**WHAT THE EXERCISE ASKS:**
Beginning with the opening line, restate the following material exactly, up through the line that contains "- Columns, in".

**COLLECTED DATA:**
+ + +
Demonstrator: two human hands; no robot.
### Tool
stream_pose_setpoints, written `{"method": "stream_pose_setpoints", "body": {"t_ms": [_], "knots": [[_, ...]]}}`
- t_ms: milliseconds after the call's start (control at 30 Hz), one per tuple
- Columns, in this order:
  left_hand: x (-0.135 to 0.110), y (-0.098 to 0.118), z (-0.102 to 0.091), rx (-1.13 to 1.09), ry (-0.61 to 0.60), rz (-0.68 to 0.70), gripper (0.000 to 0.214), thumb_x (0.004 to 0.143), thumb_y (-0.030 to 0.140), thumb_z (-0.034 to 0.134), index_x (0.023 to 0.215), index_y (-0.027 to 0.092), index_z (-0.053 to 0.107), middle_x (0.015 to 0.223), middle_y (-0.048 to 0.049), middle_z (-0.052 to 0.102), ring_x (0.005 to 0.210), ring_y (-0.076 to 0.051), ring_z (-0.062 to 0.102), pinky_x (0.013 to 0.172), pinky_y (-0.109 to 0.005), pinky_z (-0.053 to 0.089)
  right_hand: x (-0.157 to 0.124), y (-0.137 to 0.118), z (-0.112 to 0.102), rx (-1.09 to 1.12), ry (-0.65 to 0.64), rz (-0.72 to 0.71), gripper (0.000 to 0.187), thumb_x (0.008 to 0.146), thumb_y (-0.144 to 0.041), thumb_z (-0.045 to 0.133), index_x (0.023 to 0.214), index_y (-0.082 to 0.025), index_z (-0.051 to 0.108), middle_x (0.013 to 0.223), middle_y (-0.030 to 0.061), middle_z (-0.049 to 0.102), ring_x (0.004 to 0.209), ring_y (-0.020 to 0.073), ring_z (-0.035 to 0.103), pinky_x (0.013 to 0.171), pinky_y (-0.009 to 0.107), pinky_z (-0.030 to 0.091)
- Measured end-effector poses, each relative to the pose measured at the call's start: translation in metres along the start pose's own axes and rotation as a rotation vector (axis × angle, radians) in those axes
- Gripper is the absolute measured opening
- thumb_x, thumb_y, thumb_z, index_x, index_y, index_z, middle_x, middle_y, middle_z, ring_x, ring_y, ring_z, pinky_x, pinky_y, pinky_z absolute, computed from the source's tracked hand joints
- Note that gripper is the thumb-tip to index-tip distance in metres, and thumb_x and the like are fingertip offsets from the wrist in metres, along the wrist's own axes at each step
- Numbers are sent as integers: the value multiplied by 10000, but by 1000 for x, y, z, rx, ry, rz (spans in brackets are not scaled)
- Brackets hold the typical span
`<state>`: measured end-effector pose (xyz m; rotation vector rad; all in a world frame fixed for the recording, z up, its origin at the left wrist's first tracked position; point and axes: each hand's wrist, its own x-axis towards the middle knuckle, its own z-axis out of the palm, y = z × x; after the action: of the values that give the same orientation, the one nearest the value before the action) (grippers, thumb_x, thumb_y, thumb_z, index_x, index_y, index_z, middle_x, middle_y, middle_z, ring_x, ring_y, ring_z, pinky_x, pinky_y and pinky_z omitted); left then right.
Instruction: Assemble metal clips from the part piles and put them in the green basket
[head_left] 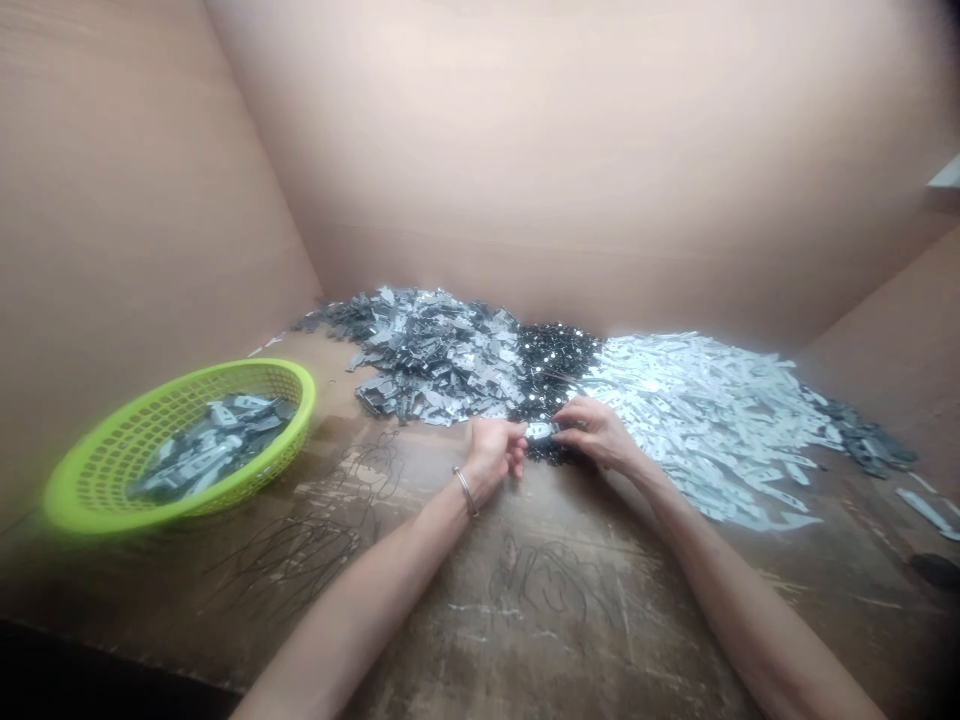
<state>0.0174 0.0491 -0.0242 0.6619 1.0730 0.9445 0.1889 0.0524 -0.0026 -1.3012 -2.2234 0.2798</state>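
A small flat metal piece [539,430] spans the gap between my two hands, above the front of the dark pile. My left hand [495,450] is closed, pinching its left end between thumb and fingers. At its right end the fingertips of my right hand [596,432] are closed on it too. Right behind them lies a heap of small dark rivet-like parts [559,350]. Grey metal plates [442,350] are piled to the left of that heap, and long pale metal strips [705,410] spread out to its right.
A yellow-green plastic basket [97,515] holding metal pieces stands on the left of the worn wooden table [465,620]. Brown panels [562,150] enclose the back and sides. Several dark plates [870,440] and a loose strip [928,513] lie at the far right.
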Motion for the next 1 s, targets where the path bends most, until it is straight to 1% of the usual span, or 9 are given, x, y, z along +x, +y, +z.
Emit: {"method": "stream_pose_setpoints", "body": {"t_ms": [67, 100, 200, 300, 433, 700, 833, 933, 1000], "knots": [[0, 0, 0, 0, -1, -1, 141, 601, 172, 565, 558, 115, 444, 424, 23, 463, 291, -59, 387, 257, -183, 310, 0, 4, -8, -18, 24, 63, 169, 688, -316, 548, 763, -185, 627, 781, 31, 580, 733, 147, 505, 644, 261, 380], [0, 0, 0, 1, -1, -1, 147, 600, 173, 565, 552, 116, 438, 425, 22, 463, 291, -57, 386, 257, -180, 310, 0, 9, -13, -66, 40, 127, 178, 704, -322, 526, 765, -188, 626, 781, 27, 583, 727, 142, 510, 635, 255, 381], [-1, 1, 1, 2, -2, 0, 162, 607, 178, 554, 536, 121, 420, 416, 23, 455, 283, -52, 372, 251, -177, 303, -4, 29, -31, -318, 94, 378, 209, 732, -317, 465, 788, -205, 632, 793, 28, 592, 728, 148, 519, 607, 252, 372], [-2, 2, 1, 6, -9, 2, 160, 610, 181, 549, 542, 126, 415, 412, 28, 448, 285, -55, 371, 247, -178, 302, -13, 53, -46, -489, 134, 522, 224, 705, -276, 463, 813, -201, 645, 806, 69, 591, 776, 197, 510, 607, 278, 349], [-3, 3, 1, 18, -18, 7, 162, 598, 183, 564, 553, 127, 418, 425, 32, 452, 294, -55, 377, 246, -179, 308, -25, 72, -51, -560, 123, 580, 207, 642, -260, 499, 767, -203, 653, 782, 85, 591, 768, 219, 510, 599, 285, 332], [-2, 2, 1, 22, -15, 9, 166, 593, 186, 568, 555, 124, 419, 423, 26, 457, 292, -54, 379, 250, -175, 310, -29, 80, -44, -529, 105, 645, 187, 603, -308, 515, 688, -196, 638, 748, 67, 613, 722, 210, 535, 579, 276, 342], [-2, 2, 1, 13, -11, 1, 150, 603, 180, 554, 561, 125, 420, 419, 26, 453, 292, -55, 379, 252, -176, 309, -28, 81, -45, -456, 142, 690, 224, 622, -282, 482, 757, -194, 639, 727, 61, 623, 710, 213, 547, 585, 286, 357], [-2, 1, 1, 10, -8, -1, 153, 605, 180, 558, 566, 127, 421, 416, 29, 453, 291, -53, 378, 256, -174, 309, -28, 79, -49, -381, 193, 702, 279, 642, -254, 460, 854, -195, 632, 791, 66, 628, 771, 226, 544, 624, 304, 368], [-2, 1, 1, 13, -9, -2, 149, 608, 177, 559, 567, 126, 425, 415, 29, 454, 288, -54, 377, 256, -175, 305, -28, 77, -53, -326, 214, 705, 277, 657, -281, 465, 860, -196, 633, 807, 57, 629, 772, 217, 547, 625, 299, 382]]}}
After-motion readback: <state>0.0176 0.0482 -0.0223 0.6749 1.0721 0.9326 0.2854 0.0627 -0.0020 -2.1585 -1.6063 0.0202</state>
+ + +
**YOUR RESPONSE:**
Demonstrator: two human hands; no robot.
### Tool
stream_pose_setpoints, written `{"method": "stream_pose_setpoints", "body": {"t_ms": [_], "knots": [[_, ...]]}}`
- t_ms: milliseconds after the call's start (control at 30 Hz), one per tuple
- Columns, in this order:

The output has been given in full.